Princeton University's Woodrow Wilson School of Public Affairs produced a study called Moving to Opportunity And Tranquility (pdf research brief | working paper)

Does living in economically disadvantaged neighborhoods directly and adversely affect people’s employment and health outcomes? And if so, what is the best way for the U.S. government to intervene to try and mitigate these outcomes with public housing assistance: through providing subsidized public housing units, or through housing vouchers, monthly rent supplements for private or public apartments for very low to low income households, using federal assistance?

These questions and the implications for public policy are addressed in a new working paper, “Moving to Opportunity and Tranquility: Neighborhood Effects on Adult Economic Self-Sufficiency and Health from a Randomized Housing Voucher Experiment,” by Jeffrey R. Kling, Assistant Professor of Economics and Public Affairs at Princeton’s Woodrow Wilson School, with co-authors Lawrence F. Katz of Harvard University and the National Bureau of Economic Research (NBER); Jeffrey B. Liebman, of Harvard University and NBER; and Lisa Sanbonmatsu, of NBER. The paper studies adult economic and health outcomes in the Moving to Opportunity (MTO) demonstration, a randomized housing mobility experiment in which families living in high-poverty U.S. public housing projects in five cities were given vouchers to help them move to private housing units in lower-poverty neighborhoods.

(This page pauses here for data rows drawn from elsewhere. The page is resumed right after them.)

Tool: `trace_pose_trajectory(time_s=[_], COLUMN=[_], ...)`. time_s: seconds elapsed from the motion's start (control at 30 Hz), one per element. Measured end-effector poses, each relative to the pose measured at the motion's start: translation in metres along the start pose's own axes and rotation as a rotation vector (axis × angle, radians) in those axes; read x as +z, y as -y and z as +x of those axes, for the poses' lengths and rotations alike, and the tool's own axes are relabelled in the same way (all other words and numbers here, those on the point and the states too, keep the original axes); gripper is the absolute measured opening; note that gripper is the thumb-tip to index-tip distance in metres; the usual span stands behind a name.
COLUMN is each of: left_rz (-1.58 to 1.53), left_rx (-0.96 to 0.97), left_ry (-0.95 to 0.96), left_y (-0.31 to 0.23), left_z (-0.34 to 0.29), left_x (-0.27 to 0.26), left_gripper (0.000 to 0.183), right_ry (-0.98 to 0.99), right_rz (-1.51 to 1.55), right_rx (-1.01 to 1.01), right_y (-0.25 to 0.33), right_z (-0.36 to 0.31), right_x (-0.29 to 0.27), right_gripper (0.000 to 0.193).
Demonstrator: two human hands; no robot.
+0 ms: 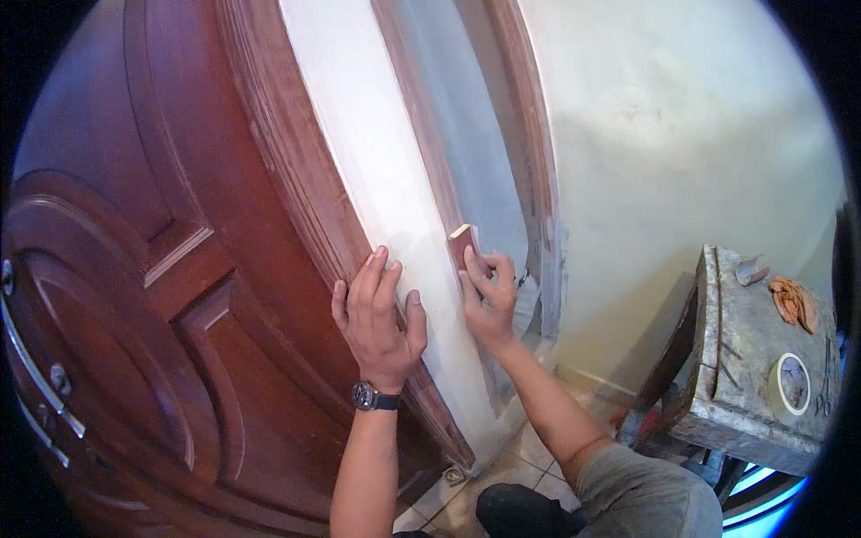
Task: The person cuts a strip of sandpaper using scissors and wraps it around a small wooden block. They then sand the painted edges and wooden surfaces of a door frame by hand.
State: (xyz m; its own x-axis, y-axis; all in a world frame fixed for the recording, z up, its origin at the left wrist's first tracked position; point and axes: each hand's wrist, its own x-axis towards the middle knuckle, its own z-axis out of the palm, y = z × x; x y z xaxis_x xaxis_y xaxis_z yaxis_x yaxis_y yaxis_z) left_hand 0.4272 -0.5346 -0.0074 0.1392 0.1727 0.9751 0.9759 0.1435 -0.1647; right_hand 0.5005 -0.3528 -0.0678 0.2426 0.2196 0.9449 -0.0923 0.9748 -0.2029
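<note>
My right hand (490, 300) grips a small block wrapped in reddish-brown sandpaper (460, 242), its pale end facing up. The block is against the inner wooden strip (426, 125) of the door frame, beside a bluish-grey panel (475, 117). Over the left edge of the white strip (354, 117), my left hand (381, 314) rests with its fingers spread, touching the neighbouring reddish wooden moulding (291, 152). A watch with a dark strap (386, 401) is on the left wrist.
A dark red panelled door (197, 296) fills the left side, with a metal handle (40, 359). At right, a worn table (744, 341) bears an orange cloth (794, 303), a tape roll (777, 394) and scissors (827, 401). A pale wall (664, 179) stands behind it.
</note>
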Motion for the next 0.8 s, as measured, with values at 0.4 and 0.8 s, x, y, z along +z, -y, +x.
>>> trace_pose_trajectory(time_s=[0.4,0.8], left_rz=[0.024,0.011], left_rx=[-0.019,-0.020], left_ry=[0.015,0.041], left_y=[-0.005,0.002], left_z=[-0.009,-0.008], left_x=[0.006,0.002], left_gripper=[0.052,0.051], right_ry=[-0.119,-0.053], right_rz=[0.002,-0.027], right_rx=[-0.216,0.049], right_y=[0.025,0.013], right_z=[0.274,0.051], right_x=[0.083,0.025], right_gripper=[0.029,0.057])
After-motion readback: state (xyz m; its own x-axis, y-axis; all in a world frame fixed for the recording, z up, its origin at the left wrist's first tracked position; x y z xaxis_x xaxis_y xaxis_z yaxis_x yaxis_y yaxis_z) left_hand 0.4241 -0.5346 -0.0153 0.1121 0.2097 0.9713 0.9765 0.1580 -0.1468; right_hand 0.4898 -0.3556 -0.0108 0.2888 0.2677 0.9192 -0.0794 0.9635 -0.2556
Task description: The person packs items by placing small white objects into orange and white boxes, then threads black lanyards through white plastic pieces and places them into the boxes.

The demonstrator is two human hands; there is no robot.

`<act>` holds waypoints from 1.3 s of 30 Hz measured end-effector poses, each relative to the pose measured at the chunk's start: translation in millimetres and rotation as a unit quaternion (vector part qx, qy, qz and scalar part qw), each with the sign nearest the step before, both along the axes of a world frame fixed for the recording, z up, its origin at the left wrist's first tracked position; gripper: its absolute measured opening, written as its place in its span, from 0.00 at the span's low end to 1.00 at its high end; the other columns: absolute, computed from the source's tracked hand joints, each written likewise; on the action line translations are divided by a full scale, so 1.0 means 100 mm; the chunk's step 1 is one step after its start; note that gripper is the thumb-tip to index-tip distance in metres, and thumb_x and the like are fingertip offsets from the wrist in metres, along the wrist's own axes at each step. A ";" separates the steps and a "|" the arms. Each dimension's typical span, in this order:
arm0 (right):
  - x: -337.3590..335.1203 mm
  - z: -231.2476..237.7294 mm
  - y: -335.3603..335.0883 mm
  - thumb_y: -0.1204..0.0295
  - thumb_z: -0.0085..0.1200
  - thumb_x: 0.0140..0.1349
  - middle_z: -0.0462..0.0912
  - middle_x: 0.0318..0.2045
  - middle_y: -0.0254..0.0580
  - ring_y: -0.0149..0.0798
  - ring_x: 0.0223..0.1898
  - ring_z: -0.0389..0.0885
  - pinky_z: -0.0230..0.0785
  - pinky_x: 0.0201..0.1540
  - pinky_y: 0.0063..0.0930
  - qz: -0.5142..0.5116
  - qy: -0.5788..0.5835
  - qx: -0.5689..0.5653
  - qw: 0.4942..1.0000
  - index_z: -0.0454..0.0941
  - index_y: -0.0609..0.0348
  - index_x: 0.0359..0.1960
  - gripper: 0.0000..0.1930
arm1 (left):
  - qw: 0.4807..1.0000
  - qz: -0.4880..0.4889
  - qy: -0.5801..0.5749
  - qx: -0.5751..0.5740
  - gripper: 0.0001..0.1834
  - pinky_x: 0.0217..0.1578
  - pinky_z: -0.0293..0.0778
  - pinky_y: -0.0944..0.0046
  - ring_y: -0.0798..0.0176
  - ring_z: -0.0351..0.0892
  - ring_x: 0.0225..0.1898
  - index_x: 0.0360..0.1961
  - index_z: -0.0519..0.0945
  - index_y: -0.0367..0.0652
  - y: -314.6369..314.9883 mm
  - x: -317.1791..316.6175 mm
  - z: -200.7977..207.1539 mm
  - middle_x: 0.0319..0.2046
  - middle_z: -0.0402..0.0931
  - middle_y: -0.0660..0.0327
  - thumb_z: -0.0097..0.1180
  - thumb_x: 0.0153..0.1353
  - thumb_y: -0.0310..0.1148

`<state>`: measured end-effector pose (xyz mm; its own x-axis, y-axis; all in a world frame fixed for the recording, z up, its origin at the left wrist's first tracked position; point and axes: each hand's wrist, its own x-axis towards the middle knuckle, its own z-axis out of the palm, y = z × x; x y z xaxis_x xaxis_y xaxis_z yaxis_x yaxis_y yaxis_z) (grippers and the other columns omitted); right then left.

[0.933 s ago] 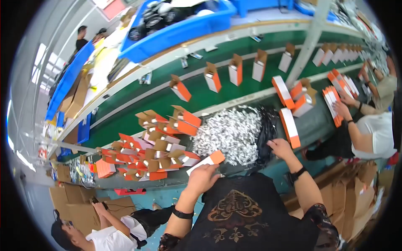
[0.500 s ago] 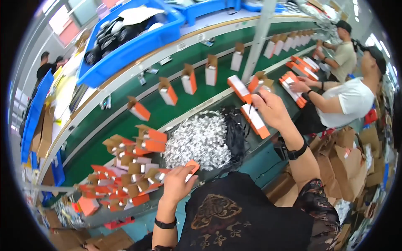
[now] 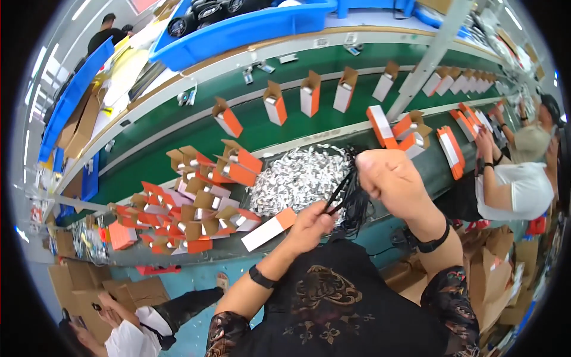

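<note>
My left hand [image 3: 312, 227] is closed in a pinch on a thin black cord [image 3: 338, 195] in front of my chest. The cord slants up to my right hand [image 3: 391, 180], a fist closed around its other part. Behind and below the fists lies a tangle of black cords [image 3: 357, 217], partly hidden by my right hand. To its left is a heap of small shiny silver-white packets [image 3: 297, 181]. A white and orange box [image 3: 262, 236] lies at the bench's near edge, beside my left hand.
Several open orange and white boxes [image 3: 193, 205] crowd the bench at left. More stand in a row on the green conveyor [image 3: 202, 95]. Further boxes [image 3: 450, 152] lie at right, near co-workers [image 3: 514, 184]. A metal post [image 3: 428, 65] rises there. Blue trays [image 3: 250, 35] sit above.
My right hand has come away from the boxes at right to the cords. My left hand has left the white and orange box and now pinches the cord. The view has shifted.
</note>
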<state>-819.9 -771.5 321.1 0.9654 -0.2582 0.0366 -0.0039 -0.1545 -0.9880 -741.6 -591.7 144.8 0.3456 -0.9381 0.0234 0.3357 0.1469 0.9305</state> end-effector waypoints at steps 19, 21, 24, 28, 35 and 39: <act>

The study authors’ analysis addresses questions about both the effects of neighborhoods on individual outcomes, and the impacts of alternative forms of government housing assistance.


Now this strikes me as research done to prove the obvious, something that has to be done way to frequently for my taste.

Some evidence suggests that the construction of new public housing in the 1950s may have improved health by enabling people to move out of substandard and overcrowded housing conditions. During the past quarter century, however, a number of high-poverty, urban public-housing projects have become centers of violent crime and drug use. Meanwhile, non-experimental research has found strong associations between living in disadvantaged neighborhoods and adverse outcomes in the areas of both employment and health. Whether these associations reflect a causal relationship between living in disadvantaged neighborhoods and outcomes remains uncertain.

I don't think there's a causal connection, like grief is inevitable if you live in a low income neighborhood. It's more like breaking a camel's back with logs instead of straw, just a large additional weight that makes the total burden more than some can bear. Growing up without developmental resources, living without a humane support network, is always going to be a burden.

And it is a burden that didn't have to be. The neighborhoods under discussion are either public warehousing created around the time mainstream folks were getting cheap mortagages or by a public policy of devaluing the neighborhoods via red-lining (actually, two aspects of the same policy).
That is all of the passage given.